Miller’s Crossing (2)
Après avoir signé deux premiers films très réussis qui les avaient installés parmi les auteurs qui comptent à Hollywood, les frères Coen accèdent à la pleine ambition avec leur troisième opus, Miller’s Crossing. Leur volonté est claire : réaliser un premier chef d’œuvre. La réussite sera totale. Suite et fin
----------------------------------------------------------------------------------------------------------------
Sommaire actif :
a. Une maîtrise absolue de la mise en scène et l’invention d’un style propre
b.A propos de quelques séquences remarquables
a.Une maîtrise absolue de la mise en scène et l’invention d’un style propre
Une fusillade, scène « classique » du film de gangsters (avec l’apparition du réalisateur Sam Raimi),
dans Miller’s Crossing (Joel et Ethan Coen, 1990)

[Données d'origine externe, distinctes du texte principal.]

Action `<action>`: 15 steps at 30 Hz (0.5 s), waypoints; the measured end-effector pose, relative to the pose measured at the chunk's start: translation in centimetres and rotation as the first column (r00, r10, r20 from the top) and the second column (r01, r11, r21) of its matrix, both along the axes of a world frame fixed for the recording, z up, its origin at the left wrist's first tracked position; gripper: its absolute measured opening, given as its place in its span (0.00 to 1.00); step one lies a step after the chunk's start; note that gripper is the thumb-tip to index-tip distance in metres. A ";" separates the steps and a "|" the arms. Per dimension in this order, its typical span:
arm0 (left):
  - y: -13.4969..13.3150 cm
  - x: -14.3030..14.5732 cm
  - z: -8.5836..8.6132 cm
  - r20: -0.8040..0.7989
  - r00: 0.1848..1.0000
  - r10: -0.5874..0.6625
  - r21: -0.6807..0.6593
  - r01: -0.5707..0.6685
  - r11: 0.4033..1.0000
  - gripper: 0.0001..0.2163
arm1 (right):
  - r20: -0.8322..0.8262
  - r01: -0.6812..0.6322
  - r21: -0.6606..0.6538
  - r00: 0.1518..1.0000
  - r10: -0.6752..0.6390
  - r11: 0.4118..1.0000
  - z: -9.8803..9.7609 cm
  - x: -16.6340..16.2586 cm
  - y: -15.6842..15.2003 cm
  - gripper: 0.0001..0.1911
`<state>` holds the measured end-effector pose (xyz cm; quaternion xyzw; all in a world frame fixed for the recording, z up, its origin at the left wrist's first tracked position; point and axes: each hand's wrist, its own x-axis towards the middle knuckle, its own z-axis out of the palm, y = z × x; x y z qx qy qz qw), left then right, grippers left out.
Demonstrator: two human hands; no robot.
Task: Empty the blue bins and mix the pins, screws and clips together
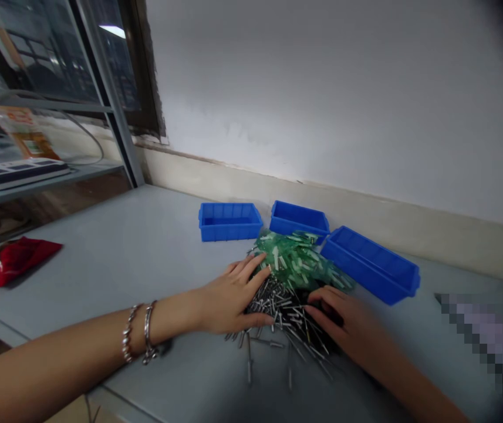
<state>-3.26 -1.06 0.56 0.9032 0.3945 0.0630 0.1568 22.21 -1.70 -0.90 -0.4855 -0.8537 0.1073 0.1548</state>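
Note:
A loose heap of slim silver blind rivets lies on the table, with several strays toward its front. My left hand rests over the heap's left side, fingers spread, fingertips touching the rivets and the edge of a crumpled green plastic bag. That bag lies behind the heap and appears to have pale pieces in it. At the heap's right side, my right hand has its fingers curled and the thumb and forefinger tips close together among the rivets. Whatever is between those fingertips is too small to make out.
Three blue plastic bins stand behind the heap: a left bin, a middle bin and a right bin. A red packet lies at far left, below a metal shelf holding a power strip. A wall rises behind.

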 end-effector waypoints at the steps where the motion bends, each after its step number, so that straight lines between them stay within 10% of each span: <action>1: 0.0 0.0 0.1 -0.004 1.000 -0.002 0.002 0.002 1.000 0.39 | -0.012 0.001 0.010 1.000 -0.001 1.000 0.1 0.0 -0.1 0.08; 15: -0.4 0.1 -0.3 0.028 0.998 0.058 -0.057 -0.056 0.997 0.40 | -0.031 -0.075 -0.040 0.997 0.074 0.996 1.6 -0.4 -1.4 0.11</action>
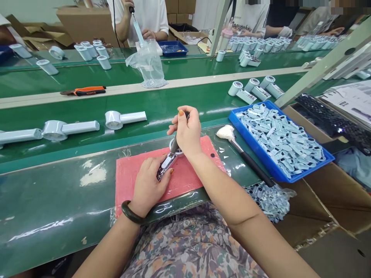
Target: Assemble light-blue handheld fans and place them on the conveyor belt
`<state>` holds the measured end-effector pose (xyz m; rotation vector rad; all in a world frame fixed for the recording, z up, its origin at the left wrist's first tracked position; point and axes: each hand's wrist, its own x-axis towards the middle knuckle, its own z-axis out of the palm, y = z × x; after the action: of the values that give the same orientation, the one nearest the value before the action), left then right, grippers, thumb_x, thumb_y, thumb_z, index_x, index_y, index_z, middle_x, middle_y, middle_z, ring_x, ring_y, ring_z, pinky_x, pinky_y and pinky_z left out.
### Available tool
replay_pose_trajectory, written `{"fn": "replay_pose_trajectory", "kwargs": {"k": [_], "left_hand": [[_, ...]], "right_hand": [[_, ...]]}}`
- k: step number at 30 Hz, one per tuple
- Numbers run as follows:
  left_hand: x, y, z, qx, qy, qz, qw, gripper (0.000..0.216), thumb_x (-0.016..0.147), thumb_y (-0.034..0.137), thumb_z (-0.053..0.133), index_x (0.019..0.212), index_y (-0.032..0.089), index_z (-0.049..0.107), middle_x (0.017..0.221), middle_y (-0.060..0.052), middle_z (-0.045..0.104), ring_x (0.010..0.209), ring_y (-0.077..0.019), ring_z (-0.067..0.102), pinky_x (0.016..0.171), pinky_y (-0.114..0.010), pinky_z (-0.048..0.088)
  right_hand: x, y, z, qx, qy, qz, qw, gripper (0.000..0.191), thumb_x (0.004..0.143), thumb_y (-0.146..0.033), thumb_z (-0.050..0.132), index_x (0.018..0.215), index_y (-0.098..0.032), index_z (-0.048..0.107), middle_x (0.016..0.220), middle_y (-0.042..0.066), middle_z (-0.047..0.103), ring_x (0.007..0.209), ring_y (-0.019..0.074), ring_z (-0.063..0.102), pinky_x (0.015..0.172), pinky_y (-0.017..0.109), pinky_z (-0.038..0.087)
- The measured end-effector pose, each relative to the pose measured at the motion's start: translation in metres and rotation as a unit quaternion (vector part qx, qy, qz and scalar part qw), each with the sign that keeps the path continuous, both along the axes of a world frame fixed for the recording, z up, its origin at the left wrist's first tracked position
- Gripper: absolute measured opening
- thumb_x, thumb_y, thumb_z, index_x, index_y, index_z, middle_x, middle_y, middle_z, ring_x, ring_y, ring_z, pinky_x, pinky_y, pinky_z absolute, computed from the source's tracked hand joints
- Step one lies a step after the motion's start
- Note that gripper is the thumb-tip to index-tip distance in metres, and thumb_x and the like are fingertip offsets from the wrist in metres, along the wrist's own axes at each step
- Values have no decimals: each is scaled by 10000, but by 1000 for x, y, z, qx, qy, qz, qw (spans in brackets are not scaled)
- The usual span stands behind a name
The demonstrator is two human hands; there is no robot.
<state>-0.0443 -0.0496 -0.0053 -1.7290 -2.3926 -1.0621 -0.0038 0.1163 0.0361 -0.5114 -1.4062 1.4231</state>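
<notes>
My left hand (150, 184) is closed around the handle of a small white appliance (167, 161) on the red pad (130, 177). Its handle shows metallic and dark inner parts. The round head lies partly hidden beneath my right hand (188, 133). That hand is wrapped around a slim dark tool (174, 146), held tilted with its lower end at the handle; I cannot make out its tip. To the right of the pad lies a hammer-like tool (246, 154) with a black grip and a white wrapped head.
A blue tray (301, 178) full of small pale-blue parts stands at right, above a bag of similar parts (269, 200). Assembled white appliances (55, 129) lie on the green belt ahead. Orange-handled pliers (89, 90) rest on the divider. Co-workers sit across, one holding a tool (131, 9).
</notes>
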Motion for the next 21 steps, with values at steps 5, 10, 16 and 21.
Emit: {"fn": "replay_pose_trajectory", "kwargs": {"k": [5,10,16,21], "left_hand": [[0,1,0,4,11,-4,1000,344,976,325,527,1270,168,610,1034,-83,673,943,-251,626,856,-380,537],[0,0,-5,1,29,-12,1000,356,1010,336,487,1295,141,573,1073,-110,656,989,-266,612,883,-402,532],[0,1,-13,11,29,-10,999,347,1014,341,491,1297,147,540,1102,-120,639,1019,-271,608,902,-422,537],[2,0,-8,0,5,-10,1000,338,997,321,504,1292,165,555,1129,-112,655,1050,-268,619,932,-426,536]], "right_hand": [[4,-5,-3,44,-61,-14,997,115,1102,-338,426,1050,-244,468,677,-102,571,551,73,643,582,231,450],[8,11,-13,32,-144,-44,988,95,1092,-300,449,1023,-236,463,642,-85,579,627,118,664,628,254,463],[-2,33,-30,-177,-165,-6,970,133,1050,-173,468,926,-222,474,561,-101,516,452,104,546,485,223,395],[-2,36,-31,-207,-129,-25,969,110,1029,-169,466,932,-219,469,579,-91,535,462,107,514,475,222,399]]}}
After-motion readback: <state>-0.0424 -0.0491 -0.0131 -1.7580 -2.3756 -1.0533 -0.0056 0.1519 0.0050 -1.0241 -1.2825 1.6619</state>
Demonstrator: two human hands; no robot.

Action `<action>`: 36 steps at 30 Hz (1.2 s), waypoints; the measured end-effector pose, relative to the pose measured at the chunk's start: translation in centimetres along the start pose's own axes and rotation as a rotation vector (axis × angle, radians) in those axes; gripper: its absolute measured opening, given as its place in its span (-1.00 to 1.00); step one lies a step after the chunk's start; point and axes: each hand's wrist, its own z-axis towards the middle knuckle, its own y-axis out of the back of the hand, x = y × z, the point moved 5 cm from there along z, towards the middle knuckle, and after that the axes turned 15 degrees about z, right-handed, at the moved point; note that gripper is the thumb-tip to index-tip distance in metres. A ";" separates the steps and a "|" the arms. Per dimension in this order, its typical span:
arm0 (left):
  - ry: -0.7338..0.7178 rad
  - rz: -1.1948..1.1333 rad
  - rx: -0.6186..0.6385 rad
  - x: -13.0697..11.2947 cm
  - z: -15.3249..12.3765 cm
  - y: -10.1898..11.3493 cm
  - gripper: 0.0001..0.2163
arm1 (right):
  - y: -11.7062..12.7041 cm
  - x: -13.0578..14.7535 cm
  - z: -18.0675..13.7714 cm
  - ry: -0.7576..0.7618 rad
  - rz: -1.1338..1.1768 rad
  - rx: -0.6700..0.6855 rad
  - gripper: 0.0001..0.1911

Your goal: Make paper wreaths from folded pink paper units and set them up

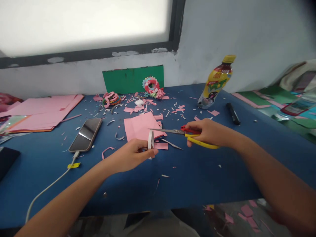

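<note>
Pinched between the thumb and fingers of my left hand (132, 154) is a thin white ring (150, 140), held upright on edge above the table. My right hand (211, 131) grips scissors (202, 143) with red and yellow handles. The blades point left and look nearly closed, their tip close to the ring's upper edge; whether they touch it I cannot tell. Beneath and behind both hands lies a stack of pink paper (138, 125) with cut strips around it. A slim silvery tool (172, 144) rests between the hands on the table.
A phone (86, 135) on a charging cable lies left, near pink sheets (49, 112). Toothed paper rings (151, 86) and scattered scraps sit at the back by a green board (133, 79). To the right are a yellow-labelled bottle (215, 84) and a black marker (232, 113).
</note>
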 end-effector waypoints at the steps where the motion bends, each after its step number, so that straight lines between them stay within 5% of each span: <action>1: -0.005 -0.002 -0.021 0.0 0.0 0.0 -0.68 | 0.2 -0.4 0.2 -0.004 0.014 -0.023 -0.76; 7: -0.031 -0.020 -0.111 -0.4 -0.1 1.0 -0.68 | 1.4 -4.5 1.5 -0.198 -0.186 -0.319 -0.56; 12: -0.103 -0.051 -0.241 -1.8 -0.1 2.0 -0.72 | 1.1 -5.6 2.4 -0.133 -0.170 -0.309 -0.55; 18: -0.267 -0.085 -0.214 -3.2 1.0 0.8 -0.77 | 2.1 -1.6 0.8 0.047 0.018 -0.383 -0.54; 20: -0.308 -0.163 -0.228 -3.3 1.5 0.2 -0.77 | 1.4 1.1 0.2 0.218 0.493 -0.282 -0.54; 22: -0.310 -0.211 -0.206 -3.2 2.0 -0.4 -0.76 | 0.6 3.6 -0.1 0.349 0.725 -0.209 -0.59; 30: -0.080 -0.496 -0.436 -2.1 0.6 2.3 -0.83 | 0.0 5.9 1.6 0.390 0.879 -0.420 -0.82; 36: -0.010 -0.619 -0.561 -1.0 -0.6 2.8 -0.75 | -2.1 6.5 0.7 0.379 0.929 -0.369 -0.80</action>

Cette pleine adhésion devant tant de maîtrise, le spectateur la réserve également au film lui-même. Cela n’est guère étonnant car dans Miller’s Crossing (Joel et Ethan Coen, 1990), modèle de rigueur scénaristique mais pas seulement, la position de Tom Reagan (Gabriel Byrne) renvoie très clairement à celle des auteurs qui auront livré là leur premier vrai chef d’œuvre. On a déjà mis au jour deux éléments qui participent de la force du film : la recréation de l’univers d’un film de gangsters des années 1930 et le jeu scénaristique autour du pivot Tom, qui le domine, et du spectateur, qui s’y perd. Il y en a d’autres qui interagissent avec le premier car, derrière une œuvre apparemment classique empruntant au passé du cinéma, les frères Coen jouent avec les codes du film de gangsters (beaucoup plus, donc, qu’avec ceux du film noir dans The Barber – 2001), les torturent et finissent par se permettre nombre d’audaces stylistiques pour proposer une œuvre baroque, novatrice et surtout très personnelle tant Miller’s Crossing est le lieu de l’invention d’un style propre – qui ne cessera de s’affirmer, en connaissant différentes modulations, dans la suite de leur carrière.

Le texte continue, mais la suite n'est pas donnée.